Like the seeds of the liquidambar, abundant reasons for joy and laughter are here for the taking in this urban landscape. It’s a matter of paying attention.

Sunday, June 5, 2016

Liquid Contentment



 My redwood tree looks perky and content. The neighborhood robins are out breakfasting on an abundance of juicy worms. Hummingbirds squeal and careen in delight. Wet leaves cover the pavement. Even I feel light and energized after the refreshing rain yesterday. After years of drought, rain is reason for celebration. I also am grateful for the clear skies after days of smothering smog, and for the white ring of snow on the Andes surrounding the city.
            Our current rainfall is three times greater than last year at this time, and winter doesn’t start for three more weeks. I wonder what the rain gods have in store for the next few months.
The rainfall in the usually wet southern Chile has diminished. The city of Coyhaique, set in a bowl of verdant hills, is rated as one of the most contaminated cities in the world. Besides the scarcity of rainfall, its problem lies in a longtime tradition in the damp, cold south – wood burning stoves. They are the heart of all southern homes, providing warmth, heat for baking bread and heating water and a gathering place for the family and friends. Because of the increasing pollution as the city grows, authorities are mandating a change to gas stoves. A loss for the inhabitants of the city, but wood stoves will continue to burn in countryside and small town kitchens.

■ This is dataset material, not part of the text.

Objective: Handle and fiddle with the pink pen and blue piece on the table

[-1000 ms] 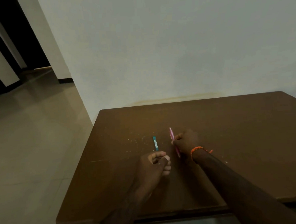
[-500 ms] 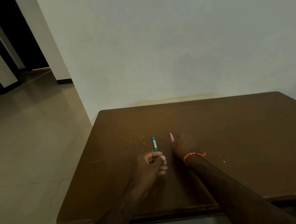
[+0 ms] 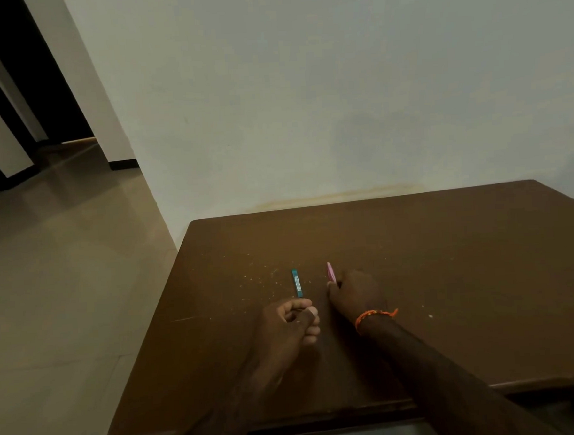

            Days later we are blessed with two more days of solid rain. This morning the sun makes an appearance in a true blue sky with patches of luminous puffy clouds. A great morning for a walk. Many others have the same idea. The sun draws us out of our dens: runners, some with dogs, cyclists, flocks of showy, squawking parrots, wild canaries and house wrens. The yellow leaves on the ground glow in the sunlight. The air is brisk and hopeful. And the mountains…they have revealed to us their gift of white splendor.